Nachdem Sr. Canisia 1935 ihre Amtsperiode als Oberin des Klosters beendet hatte, wurde sie zur Oberin des Visper Spitals ernannt. Es bedurfte einer überaus positiven Einstellung und der ihr eigenen grossen Durchschlagskraft, um all die Schwierigkeiten meistern zu können, die sich dem Spital und der Pflegerinnenschule in den Weg legten. 

Es soll nicht die Ungunst der beteiligten Personen gewesen sein, welche die Entwicklung des Spitals Sta. Maria zum Leidensweg für Sr. Canisia machen sollten, sondern bestehende Vorschriften, Gegebenheiten und Ereignisse. Der Zweite Weltkrieg erschwerte zusätzlich die Weiterentwicklung des Spitals und die Weiterexistenz der Pflegerinnenschule. Kurz vor Kriegsbeginn erhielt die Oberin vom Generalstab der Schweizer Armee den Befehl, Sta. Maria solle als Grenzspital zur Verfügung stehen. Sr. Canisia hatte an ihrem «Kommandoposten» einen immer schwierigeren Stand. Sie sollte ihre Stelle bis 1943 innehaben; mit «Marschbefehl» aus dem Kloster wurde sie nach Brig zurückgerufen. Die Gründe dafür sind in der Öffentlichkeit nicht bekannt geworden. Im «Gruss von St. Ursula» hiess es in ihrem Nekrolog, man könne nur mitfühlen, was Sr. Canisia empfand, als ihre Tätigkeit in Visp einer Art Kurzschlusshandlung der Oberen zum Opfer fiel. 

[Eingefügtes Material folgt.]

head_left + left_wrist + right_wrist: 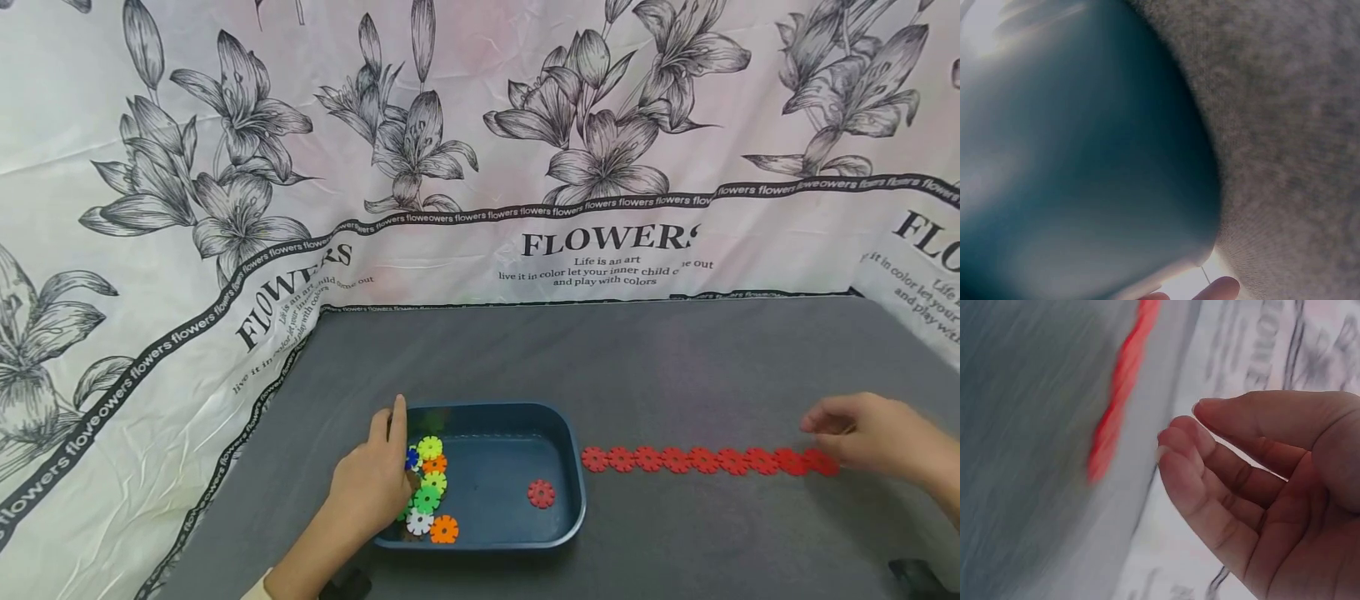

Der Lebensabend verlief dann wesentlich ruhiger: Während vier Jahren leitete Sr. Canisia das Kinder-Preventorium Les Taulettes in Montana. Zurück in Brig, begleitete sie jeweils am Sonntag mit dem Orgelspiel den Gottesdienst. Ab 1947 stand sie als Oberin dem Marienheim in Brig vor. 

Die leitenden Personen am Spital in Visp, die Chefärzte Dr. Gottfried Meyer und Dr. Peter Z’Brun, sprachen stets mit Hochachtung von der Gründerin des Spitals und der Pflegerinnenschule in Visp.

Sr. Canisia Zurkirchen verstarb am 21. Juli 1971 im Kloster. Das Geschlecht der Zurkirchen starb mit ihrer Familie, die mit den Töchtern Agnes, Oliva, Emmy und Klara gesegnet war, in Visp aus.